The following socio-demographic items from the 2010 LIVESTRONG survey were used to describe the sample: gender, age, race/ethnicity, marital status, education, income, U.S. residency, and survivorship length. Desire to help others was measured using a single item asking if a respondent would like to do more to help other people affected by cancer. As part of the survey, respondents were also asked to indicate their type of involvement with LIVESTRONG, which included a variety of options (e.g., volunteering at LIVESTRONG events, making a financial donation, being a fan of LIVESTRONG on Facebook, being physically active in a LIVESTRONG cause-related event, etc.…). “Physically active participation” in LIVESTRONG was defined as participation in at least one of the following LIVESTRONG events that required the person to engage in physical activity and/or exercise (e.g., running, cycling, and/or swimming): LIVESTRONG Challenge, Ride for the Roses, the Register’s Annual Great Bicycle Ride Across Iowa (RAGBRAI) a non-competitive cross-state bicycle ride organized by The Des Moines Register, running in a LIVESTRONG sponsored marathon, or an item labeled “participated in other Team LIVESTRONG events (i.e., triathlon, running relay…).” Overall physical activity engagement was measured using a single item asking respondents to indicate if the following statement was true since completing treatment for cancer, “I have participated in regular physical activity (For example, you participate in some type of physical activity at least 2 to 3 times a week)”. Quality of life was measured using 31 items from the original Quality of Life in Adult Cancer Survivors (QLACS) scale [48], which were used to calculate an overall quality of life summary score for each respondent and included questions from all five of the originally developed cancer-specific domains (appearance concerns, financial problems, distress over recurrence, family-related distress, and benefits of cancer) and six generic quality of life domains (negative feelings, cognitive problems, sexual problems, physical pain, fatigue, and social avoidance). Original QLACS scale development indicated good internal consistency and validity through factor analysis with cancer survivors [48]. However, unlike the original scale, QLACS items had dichotomous response options (yes/no) in the LIVESTRONG survey.
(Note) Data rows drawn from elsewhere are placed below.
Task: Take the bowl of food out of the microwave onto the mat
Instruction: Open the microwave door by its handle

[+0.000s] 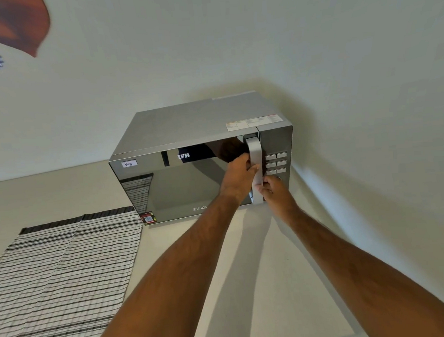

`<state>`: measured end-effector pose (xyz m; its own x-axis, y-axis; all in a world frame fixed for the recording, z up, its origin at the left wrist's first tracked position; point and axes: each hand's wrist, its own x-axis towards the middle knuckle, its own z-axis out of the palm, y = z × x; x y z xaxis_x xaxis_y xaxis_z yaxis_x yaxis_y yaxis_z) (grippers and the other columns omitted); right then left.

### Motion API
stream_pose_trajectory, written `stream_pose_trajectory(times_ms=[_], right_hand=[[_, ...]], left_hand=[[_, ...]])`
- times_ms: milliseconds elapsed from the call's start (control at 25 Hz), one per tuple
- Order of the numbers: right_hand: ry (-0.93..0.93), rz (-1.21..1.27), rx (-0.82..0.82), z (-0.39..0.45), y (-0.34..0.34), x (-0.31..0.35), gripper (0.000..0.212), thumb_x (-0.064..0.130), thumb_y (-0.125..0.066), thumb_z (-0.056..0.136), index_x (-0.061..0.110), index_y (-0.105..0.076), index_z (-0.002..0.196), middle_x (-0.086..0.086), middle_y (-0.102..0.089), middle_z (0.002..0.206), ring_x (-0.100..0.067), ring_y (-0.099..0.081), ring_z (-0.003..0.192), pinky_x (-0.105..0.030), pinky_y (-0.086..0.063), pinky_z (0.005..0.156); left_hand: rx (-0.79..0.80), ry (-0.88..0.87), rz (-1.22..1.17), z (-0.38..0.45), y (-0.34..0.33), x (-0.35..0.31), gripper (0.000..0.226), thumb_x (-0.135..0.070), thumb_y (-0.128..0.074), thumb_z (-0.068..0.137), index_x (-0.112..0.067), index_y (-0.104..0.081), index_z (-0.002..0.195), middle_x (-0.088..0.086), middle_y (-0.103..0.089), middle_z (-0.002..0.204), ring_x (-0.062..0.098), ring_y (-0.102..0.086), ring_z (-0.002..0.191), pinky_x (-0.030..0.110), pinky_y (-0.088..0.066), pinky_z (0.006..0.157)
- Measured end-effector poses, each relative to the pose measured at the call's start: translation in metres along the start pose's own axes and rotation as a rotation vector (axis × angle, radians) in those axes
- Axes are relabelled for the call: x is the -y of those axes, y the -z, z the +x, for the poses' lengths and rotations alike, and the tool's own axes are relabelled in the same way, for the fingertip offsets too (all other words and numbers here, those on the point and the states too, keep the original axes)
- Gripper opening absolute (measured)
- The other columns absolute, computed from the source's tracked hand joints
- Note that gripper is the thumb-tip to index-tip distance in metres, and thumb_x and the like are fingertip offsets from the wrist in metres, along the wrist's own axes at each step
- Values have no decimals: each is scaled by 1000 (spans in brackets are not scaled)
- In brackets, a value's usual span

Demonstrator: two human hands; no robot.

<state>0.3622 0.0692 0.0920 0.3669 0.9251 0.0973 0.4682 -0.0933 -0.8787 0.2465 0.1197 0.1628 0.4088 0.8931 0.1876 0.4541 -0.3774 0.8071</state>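
— Striped cloth comes first on our left: the mat (61, 263) lies flat on the table (264, 284), its far corner just beside the microwave (196, 154).

— And the door is shut, so the bowl is nowhere we can see. The glass is mirrored; it shows us the mat's reflection, not what is inside.

— Then our left hand (238, 173), fingers curled round the upper part of the handle (255, 165). Firmly closed on it, we'd say.

— Our right hand (273, 191) is lower, fingertips pinching the handle's bottom end, close to the control buttons (276, 163).

— Both hands on one handle, then. We judge the step in hand is pulling the door open; the task has barely begun.

— Once the door swings, how should we take the bowl?

— We can only guess, unseen as it is. Heated food likely makes it hot, and it may be heavy and breakable. We'd grip it at the rim on opposite sides with both hands, keep it level so nothing spills, and carry it leftward to the mat, which is near.
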Motion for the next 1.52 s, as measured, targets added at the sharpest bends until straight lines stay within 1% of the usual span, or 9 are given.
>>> stream_pose_trajectory(times_ms=[240, 320, 440, 600, 920, 1080, 1240, 1400, 1520], right_hand=[[48, -2, -9, -22, 0, -13, 30, 34, -59, 105, 11, -64, 123, -1, -72, 113, -21, -69, 104, -30, -51, 90], [44, -2, -11, -30, 0, -13, 31, 36, -59, 105, 12, -64, 124, 3, -69, 112, -17, -67, 103, -28, -50, 91], [60, 15, -18, -41, 1, -11, 30, 34, -60, 104, 12, -64, 123, -4, -73, 118, -19, -69, 104, -29, -52, 91], [73, 1, -36, -66, -3, -10, 30, 34, -60, 104, 13, -65, 125, -5, -75, 121, -20, -70, 108, -33, -55, 97], [77, -34, -29, -114, -8, -3, 33, 38, -61, 103, 15, -67, 125, -2, -76, 118, -15, -68, 100, -25, -52, 88], [101, -28, -9, -139, -11, 4, 26, 36, -67, 99, 18, -69, 118, 5, -77, 108, -12, -73, 97, -30, -59, 87], [110, -23, -8, -169, -22, 10, 15, 39, -73, 94, 29, -70, 105, 21, -71, 88, 3, -71, 80, -13, -54, 74], [123, -16, -29, -198, -41, 16, 18, 38, -76, 92, 22, -79, 99, 11, -80, 87, -4, -76, 77, -17, -59, 72], [169, 11, -6, -220, -54, 24, 18, 36, -77, 92, 20, -81, 99, 11, -81, 89, -5, -76, 79, -14, -60, 74]], left_hand=[[1, -48, -30, -26, 2, 6, 31, -24, -65, 106, -9, -65, 133, 11, -72, 131, 24, -68, 120, 31, -53, 100], [-10, -49, -16, -34, 2, 5, 32, -25, -65, 106, -9, -65, 134, 11, -72, 133, 24, -67, 121, 30, -52, 99], [7, -51, -6, -43, 5, 3, 33, -27, -65, 106, -10, -65, 133, 11, -72, 133, 22, -68, 118, 31, -53, 98], [27, -56, -3, -62, 11, 7, 30, -31, -66, 105, -15, -68, 129, 7, -75, 128, 10, -64, 106, 30, -53, 94], [98, -54, -25, -108, 32, 8, 34, -34, -68, 103, -16, -71, 132, 4, -76, 130, 20, -70, 121, 40, -54, 106], [170, -94, -68, -130, 53, 14, 30, -33, -71, 102, -20, -76, 128, -2, -78, 124, 15, -71, 118, 42, -56, 106], [240, -108, -112, -153, 74, 25, 24, -32, -74, 98, -27, -80, 121, -11, -81, 117, 7, -73, 114, 39, -58, 105], [332, -112, -194, -174, 99, 36, 21, -25, -77, 97, -22, -82, 117, -8, -83, 113, 11, -77, 110, 29, -60, 97], [372, -96, -240, -190, 121, 46, 23, -21, -79, 95, -17, -83, 118, -2, -83, 117, 16, -77, 113, 31, -61, 98]])
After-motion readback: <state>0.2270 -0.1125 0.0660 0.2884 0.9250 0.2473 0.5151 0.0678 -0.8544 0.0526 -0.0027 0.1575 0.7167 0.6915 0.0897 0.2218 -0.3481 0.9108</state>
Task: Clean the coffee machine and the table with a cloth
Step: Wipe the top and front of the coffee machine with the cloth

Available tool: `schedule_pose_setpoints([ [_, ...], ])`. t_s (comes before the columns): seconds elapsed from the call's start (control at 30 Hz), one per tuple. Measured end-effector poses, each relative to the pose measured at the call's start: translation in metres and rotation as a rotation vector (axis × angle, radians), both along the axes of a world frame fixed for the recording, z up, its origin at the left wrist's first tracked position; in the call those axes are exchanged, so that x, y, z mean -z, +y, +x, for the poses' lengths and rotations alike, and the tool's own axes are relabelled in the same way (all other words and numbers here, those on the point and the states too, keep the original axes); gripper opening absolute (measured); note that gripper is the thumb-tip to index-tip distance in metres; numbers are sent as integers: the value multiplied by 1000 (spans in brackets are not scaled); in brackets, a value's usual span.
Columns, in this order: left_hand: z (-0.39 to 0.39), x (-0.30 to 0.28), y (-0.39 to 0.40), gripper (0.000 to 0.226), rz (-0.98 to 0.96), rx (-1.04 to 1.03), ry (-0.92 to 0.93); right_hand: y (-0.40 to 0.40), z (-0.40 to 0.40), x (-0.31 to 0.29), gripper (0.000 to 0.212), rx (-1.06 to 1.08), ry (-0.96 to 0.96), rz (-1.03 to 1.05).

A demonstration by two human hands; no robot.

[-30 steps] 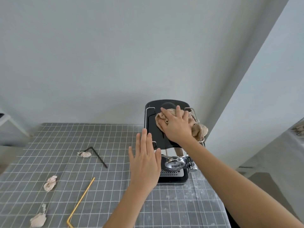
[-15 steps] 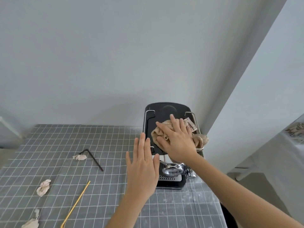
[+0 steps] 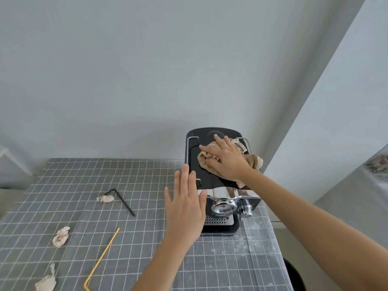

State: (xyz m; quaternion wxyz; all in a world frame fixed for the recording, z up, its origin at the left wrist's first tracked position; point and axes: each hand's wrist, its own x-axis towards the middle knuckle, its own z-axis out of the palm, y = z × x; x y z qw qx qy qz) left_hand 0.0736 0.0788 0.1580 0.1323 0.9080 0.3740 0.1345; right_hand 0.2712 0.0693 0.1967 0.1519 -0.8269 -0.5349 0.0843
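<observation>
A black coffee machine [image 3: 195, 164] with a chrome front stands at the table's far right corner. On its flat top lies a crumpled beige cloth [image 3: 255, 160], and my right hand [image 3: 225, 160] presses down flat on it. My left hand [image 3: 185, 208] rests flat against the machine's left side, fingers straight and together, holding nothing. The table [image 3: 126, 227] has a grey cloth with a white grid; pale dusty smears show on it in front of the machine.
A black bent rod [image 3: 123, 201], a yellow bent rod [image 3: 100, 259] and three crumpled paper scraps [image 3: 60, 236] lie on the left half of the table. A grey wall runs behind the table, a white wall stands right of the machine, and the table's right edge drops away.
My right hand slid the cloth toward me on the machine top, then back toward the rear. My left hand stayed against the machine's side.
</observation>
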Motion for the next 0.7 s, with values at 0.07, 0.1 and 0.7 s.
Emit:
schedule_pose_setpoints([
  [0.07, 1, -1, 1, 64, -1, -2, 7, 10, -3, -1, 51, 120, 1, -10],
  [0.1, 1, -2, 1, 64, 1, -6, 12, 17, -8, -1, 52, 214, -5, -22],
  [0.7, 0, -1, -2, 68, -23, -6, -29, 8, -3, 1, 46, 39, -6, 28],
])
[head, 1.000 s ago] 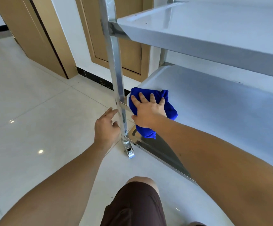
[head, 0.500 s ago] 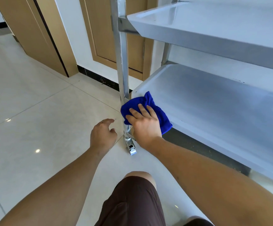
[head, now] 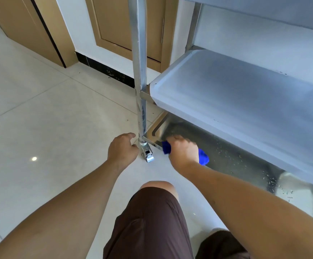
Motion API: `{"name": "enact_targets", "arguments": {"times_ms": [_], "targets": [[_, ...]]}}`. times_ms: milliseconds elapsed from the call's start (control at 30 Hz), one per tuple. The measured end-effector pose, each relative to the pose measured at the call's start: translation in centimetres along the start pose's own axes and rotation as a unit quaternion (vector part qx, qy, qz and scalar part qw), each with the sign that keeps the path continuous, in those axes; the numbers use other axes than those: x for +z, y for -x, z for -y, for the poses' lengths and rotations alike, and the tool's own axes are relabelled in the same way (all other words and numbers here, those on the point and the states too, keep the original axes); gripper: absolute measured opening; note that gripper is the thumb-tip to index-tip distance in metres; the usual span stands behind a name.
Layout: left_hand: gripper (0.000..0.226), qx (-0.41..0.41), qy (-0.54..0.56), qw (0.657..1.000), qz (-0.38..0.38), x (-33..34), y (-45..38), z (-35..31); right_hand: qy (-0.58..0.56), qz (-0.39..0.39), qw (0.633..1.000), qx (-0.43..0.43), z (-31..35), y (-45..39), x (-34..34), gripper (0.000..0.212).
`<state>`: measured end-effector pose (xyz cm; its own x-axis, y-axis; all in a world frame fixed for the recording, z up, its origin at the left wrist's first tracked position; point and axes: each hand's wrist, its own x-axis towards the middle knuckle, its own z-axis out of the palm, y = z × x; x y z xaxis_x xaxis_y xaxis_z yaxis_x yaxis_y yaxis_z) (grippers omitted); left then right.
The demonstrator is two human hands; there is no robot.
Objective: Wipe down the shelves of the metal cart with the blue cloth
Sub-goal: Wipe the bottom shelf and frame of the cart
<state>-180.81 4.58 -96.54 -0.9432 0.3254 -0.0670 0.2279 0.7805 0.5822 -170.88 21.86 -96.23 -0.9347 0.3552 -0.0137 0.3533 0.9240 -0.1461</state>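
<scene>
Pale glossy floor tiles (head: 39,109) fill the left of the view, with wooden doors (head: 122,25) and a dark skirting behind. On the bottom shelf (head: 226,152) of the cart (head: 139,53), near its front left corner, lies the blue cloth (head: 203,157), mostly covered by the right hand (head: 182,151); only a tip shows at the thumb side and a bulge at the outer side. That hand is blurred, its fingers curled down over the cloth, gripping it. Small dark specks dot the shelf to the right, and its far end is hidden under the middle shelf (head: 245,94). Only the underside edge of the top shelf shows, cut off by the frame. The left hand (head: 123,150) sits just beside the post's foot and caster (head: 148,155), fingers loosely curled and holding nothing; whether it touches the post is unclear. Brown shorts (head: 148,221) and a knee show below.
</scene>
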Motion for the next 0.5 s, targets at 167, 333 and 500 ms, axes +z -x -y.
{"name": "enact_targets", "arguments": {"times_ms": [167, 333, 500], "targets": [[0.043, 0.041, 0.005, 0.999, 0.017, 3.0, -1.4, -0.1, -0.003, -0.018, 0.999, -0.034, -1.1, -3.7, 2.7, 0.053], [0.040, 0.101, -0.014, 0.994, 0.023, 7.2, -2.8, 1.7, 0.021, 0.166, 0.986, 0.005, -2.5, -5.7, 10.6, 0.069], [0.036, 0.169, -0.004, 0.986, 0.007, 10.9, -5.8, 1.0, 0.025, 0.078, 0.995, 0.052, -2.4, -7.5, 13.5, 0.079]]}}
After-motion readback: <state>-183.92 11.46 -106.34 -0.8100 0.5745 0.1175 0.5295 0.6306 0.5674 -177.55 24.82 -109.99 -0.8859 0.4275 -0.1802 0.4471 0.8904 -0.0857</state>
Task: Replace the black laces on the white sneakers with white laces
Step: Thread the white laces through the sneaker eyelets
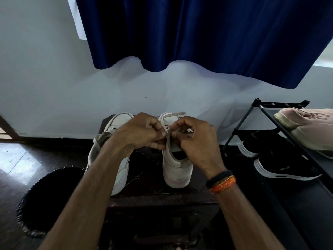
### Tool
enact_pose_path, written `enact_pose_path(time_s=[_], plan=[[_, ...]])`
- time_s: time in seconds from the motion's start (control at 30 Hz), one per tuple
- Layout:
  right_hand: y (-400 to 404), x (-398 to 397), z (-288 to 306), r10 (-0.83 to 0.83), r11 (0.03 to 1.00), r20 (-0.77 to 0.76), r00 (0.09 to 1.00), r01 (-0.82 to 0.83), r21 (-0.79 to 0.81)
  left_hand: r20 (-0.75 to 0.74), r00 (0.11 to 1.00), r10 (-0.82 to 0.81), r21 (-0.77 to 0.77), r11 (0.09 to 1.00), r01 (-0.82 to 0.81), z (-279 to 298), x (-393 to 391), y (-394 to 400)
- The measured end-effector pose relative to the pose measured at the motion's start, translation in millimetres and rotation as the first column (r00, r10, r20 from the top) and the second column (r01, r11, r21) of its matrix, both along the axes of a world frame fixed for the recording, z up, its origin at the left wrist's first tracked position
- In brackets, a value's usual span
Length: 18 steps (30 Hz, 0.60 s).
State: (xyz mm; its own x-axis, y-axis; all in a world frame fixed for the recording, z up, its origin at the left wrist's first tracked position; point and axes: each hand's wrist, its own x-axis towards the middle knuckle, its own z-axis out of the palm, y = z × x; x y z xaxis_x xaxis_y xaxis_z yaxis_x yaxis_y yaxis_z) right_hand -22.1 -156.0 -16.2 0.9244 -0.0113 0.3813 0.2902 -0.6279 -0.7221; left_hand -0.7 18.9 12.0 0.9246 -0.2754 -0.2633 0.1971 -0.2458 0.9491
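Left sneaker (117,150): white, lower middle of the frame, toe pointing up toward the wall, partly covered by the left forearm; a white lace (98,141) loops loosely at its left side.
Right sneaker (177,166): white, just right of the first, heel toward the viewer, on the same dark desk (162,199).
Left hand (142,132): fingers curled, pinching a white lace end (169,139) over the right sneaker's tongue.
Right hand (196,139): clenched round the same lace, touching the left hand's fingertips; exactly which eyelet it works at is probably hidden by the fingers.
Wrist: black and orange bands (221,181) on the right.
Shoe rack (252,123): right edge of the frame, with a pink shoe (306,123) above and black sneakers (281,166) below.
Curtain (198,33): dark blue, top of the frame.
Basket (48,201): dark, lower left.
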Motion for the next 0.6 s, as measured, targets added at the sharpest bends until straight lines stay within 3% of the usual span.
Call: enact_pose_path(time_s=[0.27, 0.4, 0.5, 0.6], plan=[[18.4, -13.3, 2.8, -0.147, 0.978, 0.058, 0.987, 0.154, -0.138, -0.014, 0.998, 0.068, 0.034, 0.997, -0.067, 8.7, -1.4, 0.0], [19.8, -15.4, -0.7, -0.173, 0.971, 0.06, 0.983, 0.18, -0.154, -0.027, 0.992, 0.125, -0.022, 0.992, -0.125, 15.5, -1.1, 14.6], [17.4, -17.8, -4.8, -0.161, 0.982, 0.046, 0.986, 0.164, -0.089, -0.029, 0.985, 0.17, -0.127, 0.977, -0.173, 24.0, -0.3, 37.9], [16.0, -21.8, -10.4, -0.149, 0.987, 0.088, 0.985, 0.154, -0.052, -0.045, 0.98, 0.195, -0.351, 0.915, -0.198, 32.8, -2.5, 60.3]])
The range of scores for the QLACS summary variable in this study was 0–31, with 31 indicating greater quality of life.

Data analysis

To examine the proposed relationships among the variables of interest, we conducted a path analysis with a robust weighted least square estimator using Mplus 8 [49]. The path model allows us to control for and model the correlations among these variables simultaneously. The robust weighted least square estimator treats the binary endogenous variables (i.e., physical activity participation in LIVESTRONG and regular physical activity engagement) as continuous latent response variables and thus approaches asymptotic normality. Specifically, our path model was developed to examine (1) whether cancer survivors’ desire to help others with cancer was related to their physically active participation in LIVESTRONG, (2) whether cancer survivors’ physically active participation in LIVESTRONG to help others with cancer was related to their regular physical activity engagement, (3) whether cancer survivors’ physically active participation in LIVESTRONG was related to their quality of life, and (4) whether cancer survivors’ regular physical activity engagement was related to their quality of life. Furthermore, in-line with the basic tenant of muscular Christianity’s argument, we tested the mediating roles of physically active participation in LIVESTRONG events and regular physical activity engagement by examining the indirect effect of cancer survivors’ desire to help others on their quality of life (see Loeys, Moerkerke, and Vansteelandt, 2015 [50]). To counter the non-normal distribution issue in testing the indirect effect, we examined bias-corrected bootstrapping confidence intervals [51] to determine if the indirect effect estimate was significantly different from zero. In addition, following Imai, Keele, and Tingley’s (2010) suggestion, we conducted a sensitivity analysis on the indirect effect to determine its robustness against the unobserved confound that may have inflated the reported relationship between the mediators and outcome variable [52]. Finally, because previous research has reported that age, sex, income, and length of cancer survivorship were related with level of physical activity and quality of life [5360], we controlled for this socio-demographic information in our analysis to account for its potential influence (for clarity of the reporting, the control variables were omitted in the figures). The hypothesized model is depicted in Fig. 1.
Fig. 1
Fig. 1

Summary of the proposed relationships in the path model. PA = physical activity

Results

Sample description

LIVESTRONG survey respondents in 2010 included 12,037 people, of which 98.4% fully completed the online survey (1.6% completed between 83 and 99% of the survey). Of these respondents 27.5% (n = 3257) identified their current stage of survivorship as “having finished treatment”. Of these cancer survivors 62.1% were female and middle age (mean age = 48.2, SD = 12.7). Only 11.4% (n = 370) of survivors reported actively participating in any LIVESTRONG physical activity events (e.g., LIVESTRONG Challenge, triathlon…). Because the total number of cases containing missing responses in our study variables (including control variables) was relatively small (n = 135, 4% of the original sample size of 3257), we considered the missing response pattern inconsequential [61] and therefore deleted these cases list-wise. After list-wise deletion of missing responses, our final sample size included in the path model was 3122.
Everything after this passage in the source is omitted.